Dag meisje met de mooie blonde haren. Dag meisje met de inspirerende woorden. Dag meisje tegen wie zo veel van ons opkeken. Dag meisje dat de strijd niet meer aan kon. Je hebt gestreden voor wat je waard was. Je hebt gevochten als een leeuwin voor haar kroost zou vechten.
Dag lief meisje, je bent nu niet meer hier. Waar je wel bent, weet ik niet. Ik hoop dat je veilig bent. Op een plek waar je eindelijk de rust hebt waar je zo naar verlangd hebt.
Ik snap je. Al weet ik niet wat je gedacht hebt op die laatste momenten. Jouw gedachten zullen voor mij een raadsel blijven. En toch. Toch snap ik je. Denk ik.

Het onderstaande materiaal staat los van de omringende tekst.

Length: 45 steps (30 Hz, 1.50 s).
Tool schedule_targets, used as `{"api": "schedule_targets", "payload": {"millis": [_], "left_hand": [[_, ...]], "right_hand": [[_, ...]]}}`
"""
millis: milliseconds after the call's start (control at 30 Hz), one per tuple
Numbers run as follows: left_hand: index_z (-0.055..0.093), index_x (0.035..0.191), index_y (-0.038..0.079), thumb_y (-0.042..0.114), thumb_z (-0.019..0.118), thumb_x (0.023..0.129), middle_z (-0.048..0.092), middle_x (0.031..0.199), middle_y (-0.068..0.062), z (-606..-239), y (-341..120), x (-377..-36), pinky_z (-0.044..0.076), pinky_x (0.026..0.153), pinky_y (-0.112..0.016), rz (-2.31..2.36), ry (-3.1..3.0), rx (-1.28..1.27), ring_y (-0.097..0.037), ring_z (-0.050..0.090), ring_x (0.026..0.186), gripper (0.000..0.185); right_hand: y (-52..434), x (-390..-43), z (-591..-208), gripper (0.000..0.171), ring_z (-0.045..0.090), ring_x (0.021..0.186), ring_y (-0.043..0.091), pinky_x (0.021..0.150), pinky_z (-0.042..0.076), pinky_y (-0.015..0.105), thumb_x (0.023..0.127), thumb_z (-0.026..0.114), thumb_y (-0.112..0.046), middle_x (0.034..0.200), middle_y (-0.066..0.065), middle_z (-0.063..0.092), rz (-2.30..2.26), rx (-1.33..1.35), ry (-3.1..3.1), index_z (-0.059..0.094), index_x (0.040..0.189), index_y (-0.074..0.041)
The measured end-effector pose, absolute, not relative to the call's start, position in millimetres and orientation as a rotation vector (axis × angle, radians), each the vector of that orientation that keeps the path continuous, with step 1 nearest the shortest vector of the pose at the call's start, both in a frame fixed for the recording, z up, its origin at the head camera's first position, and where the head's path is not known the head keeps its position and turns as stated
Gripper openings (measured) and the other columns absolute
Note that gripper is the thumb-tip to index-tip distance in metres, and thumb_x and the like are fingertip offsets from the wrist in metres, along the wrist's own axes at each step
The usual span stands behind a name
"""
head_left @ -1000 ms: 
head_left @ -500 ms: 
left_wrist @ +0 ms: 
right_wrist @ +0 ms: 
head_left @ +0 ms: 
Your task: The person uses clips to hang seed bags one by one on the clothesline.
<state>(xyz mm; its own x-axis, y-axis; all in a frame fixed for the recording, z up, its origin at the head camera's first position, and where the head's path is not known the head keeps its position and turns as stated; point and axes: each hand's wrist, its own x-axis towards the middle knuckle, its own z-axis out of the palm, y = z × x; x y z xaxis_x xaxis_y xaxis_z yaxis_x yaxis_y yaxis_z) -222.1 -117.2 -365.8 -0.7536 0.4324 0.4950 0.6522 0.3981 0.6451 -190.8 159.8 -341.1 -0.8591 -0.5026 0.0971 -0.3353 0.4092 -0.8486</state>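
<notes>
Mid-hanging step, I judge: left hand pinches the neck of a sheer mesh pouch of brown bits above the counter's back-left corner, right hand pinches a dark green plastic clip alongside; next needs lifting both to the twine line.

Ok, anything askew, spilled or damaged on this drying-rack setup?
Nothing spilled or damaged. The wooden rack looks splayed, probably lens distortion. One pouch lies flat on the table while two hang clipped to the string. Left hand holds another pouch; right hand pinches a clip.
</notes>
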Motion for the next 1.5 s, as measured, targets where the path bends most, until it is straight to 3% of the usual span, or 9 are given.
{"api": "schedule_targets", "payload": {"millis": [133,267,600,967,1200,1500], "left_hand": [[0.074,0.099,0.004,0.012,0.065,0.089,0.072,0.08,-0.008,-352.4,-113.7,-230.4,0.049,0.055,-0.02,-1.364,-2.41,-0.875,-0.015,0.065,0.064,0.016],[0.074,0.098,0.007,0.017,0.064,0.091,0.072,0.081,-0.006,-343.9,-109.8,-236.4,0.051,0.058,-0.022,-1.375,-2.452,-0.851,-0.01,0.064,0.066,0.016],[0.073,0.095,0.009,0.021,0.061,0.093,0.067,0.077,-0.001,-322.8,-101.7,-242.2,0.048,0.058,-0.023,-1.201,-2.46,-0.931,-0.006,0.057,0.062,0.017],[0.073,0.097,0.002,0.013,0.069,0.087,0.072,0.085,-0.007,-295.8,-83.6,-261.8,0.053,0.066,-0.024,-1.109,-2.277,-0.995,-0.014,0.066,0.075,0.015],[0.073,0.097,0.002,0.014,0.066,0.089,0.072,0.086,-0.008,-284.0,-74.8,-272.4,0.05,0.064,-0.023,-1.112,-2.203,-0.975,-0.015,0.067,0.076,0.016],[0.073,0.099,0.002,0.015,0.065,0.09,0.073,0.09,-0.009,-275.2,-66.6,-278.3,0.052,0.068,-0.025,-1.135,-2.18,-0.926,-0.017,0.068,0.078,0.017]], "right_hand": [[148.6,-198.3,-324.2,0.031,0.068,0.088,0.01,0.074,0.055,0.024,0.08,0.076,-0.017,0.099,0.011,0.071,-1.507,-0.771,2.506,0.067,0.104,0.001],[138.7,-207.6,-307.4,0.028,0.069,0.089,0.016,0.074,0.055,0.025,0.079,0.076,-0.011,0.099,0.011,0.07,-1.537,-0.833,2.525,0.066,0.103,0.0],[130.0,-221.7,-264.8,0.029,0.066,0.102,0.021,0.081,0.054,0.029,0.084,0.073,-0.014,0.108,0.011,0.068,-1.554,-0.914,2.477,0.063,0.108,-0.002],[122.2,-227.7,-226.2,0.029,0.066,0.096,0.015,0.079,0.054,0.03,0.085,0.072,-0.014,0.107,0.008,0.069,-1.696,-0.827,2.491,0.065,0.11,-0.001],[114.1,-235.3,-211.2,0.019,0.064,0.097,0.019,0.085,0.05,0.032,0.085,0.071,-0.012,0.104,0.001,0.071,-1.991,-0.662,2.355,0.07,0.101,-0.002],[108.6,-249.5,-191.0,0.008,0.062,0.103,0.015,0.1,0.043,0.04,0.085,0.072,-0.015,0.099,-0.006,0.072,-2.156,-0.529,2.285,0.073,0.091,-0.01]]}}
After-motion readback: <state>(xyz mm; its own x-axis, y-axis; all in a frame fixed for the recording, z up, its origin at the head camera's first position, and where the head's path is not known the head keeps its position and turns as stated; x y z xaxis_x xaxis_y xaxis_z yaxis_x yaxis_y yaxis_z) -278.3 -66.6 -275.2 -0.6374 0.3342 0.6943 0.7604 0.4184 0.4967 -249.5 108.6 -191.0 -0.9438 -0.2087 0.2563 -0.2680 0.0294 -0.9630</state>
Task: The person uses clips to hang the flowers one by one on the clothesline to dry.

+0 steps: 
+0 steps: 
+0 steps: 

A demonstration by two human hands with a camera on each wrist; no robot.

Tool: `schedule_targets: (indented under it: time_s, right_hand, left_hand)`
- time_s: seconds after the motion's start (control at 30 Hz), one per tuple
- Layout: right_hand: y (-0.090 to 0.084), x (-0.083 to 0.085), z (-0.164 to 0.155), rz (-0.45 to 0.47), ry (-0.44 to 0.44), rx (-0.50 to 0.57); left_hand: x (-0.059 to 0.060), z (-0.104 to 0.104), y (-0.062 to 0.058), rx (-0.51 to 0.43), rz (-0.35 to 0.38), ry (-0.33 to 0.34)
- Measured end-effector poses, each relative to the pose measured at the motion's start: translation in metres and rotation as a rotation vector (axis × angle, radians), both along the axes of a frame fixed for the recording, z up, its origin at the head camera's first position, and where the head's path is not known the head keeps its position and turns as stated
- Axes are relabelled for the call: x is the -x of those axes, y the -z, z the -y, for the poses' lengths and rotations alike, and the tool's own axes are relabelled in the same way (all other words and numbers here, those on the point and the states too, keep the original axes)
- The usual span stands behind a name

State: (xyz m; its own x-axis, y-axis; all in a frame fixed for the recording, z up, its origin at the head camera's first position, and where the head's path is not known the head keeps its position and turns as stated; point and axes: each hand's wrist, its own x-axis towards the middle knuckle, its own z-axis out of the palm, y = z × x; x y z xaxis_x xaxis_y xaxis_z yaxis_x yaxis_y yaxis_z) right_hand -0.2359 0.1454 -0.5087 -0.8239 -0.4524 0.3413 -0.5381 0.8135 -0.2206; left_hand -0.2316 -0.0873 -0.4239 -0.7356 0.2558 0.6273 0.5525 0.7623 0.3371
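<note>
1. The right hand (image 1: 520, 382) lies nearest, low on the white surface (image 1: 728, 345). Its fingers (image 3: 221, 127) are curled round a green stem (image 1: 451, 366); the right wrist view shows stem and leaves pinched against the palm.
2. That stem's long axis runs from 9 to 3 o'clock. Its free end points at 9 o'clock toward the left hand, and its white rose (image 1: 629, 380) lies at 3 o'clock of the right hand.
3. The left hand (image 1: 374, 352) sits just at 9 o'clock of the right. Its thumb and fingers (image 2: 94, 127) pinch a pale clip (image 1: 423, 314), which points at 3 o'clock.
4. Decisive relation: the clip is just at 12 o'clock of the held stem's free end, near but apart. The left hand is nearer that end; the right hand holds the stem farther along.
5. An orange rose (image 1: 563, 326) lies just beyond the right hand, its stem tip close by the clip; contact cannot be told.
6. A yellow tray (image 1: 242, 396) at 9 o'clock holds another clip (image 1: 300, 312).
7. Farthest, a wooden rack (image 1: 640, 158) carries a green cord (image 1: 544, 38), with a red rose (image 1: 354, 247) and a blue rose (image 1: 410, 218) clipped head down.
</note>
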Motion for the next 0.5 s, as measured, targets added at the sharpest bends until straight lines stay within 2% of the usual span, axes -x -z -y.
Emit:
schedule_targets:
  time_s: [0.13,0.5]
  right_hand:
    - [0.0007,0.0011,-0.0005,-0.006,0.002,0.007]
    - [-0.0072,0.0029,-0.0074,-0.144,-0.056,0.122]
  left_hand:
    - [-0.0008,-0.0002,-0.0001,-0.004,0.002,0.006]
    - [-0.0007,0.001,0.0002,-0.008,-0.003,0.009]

Aan en voor iedereen die het snapt: please, don’t give up. Laten we vechten, strijden, met z’n allen. Voor haar. Voor alle anderen die de strijd niet meer aankonden. Voor het meisje met de mooie blonde haren, voor het meisje met de mooie bruine ogen, voor het meisje met zo veel verschillende talenten, voor het meisje dat zo graag wilde, maar niet meer kon. Voor het meisje met de inspirerende woorden. Voor het meisje met de prachtige glimlach. Laten we vechten, voor alle vlindertjes en sterretjes.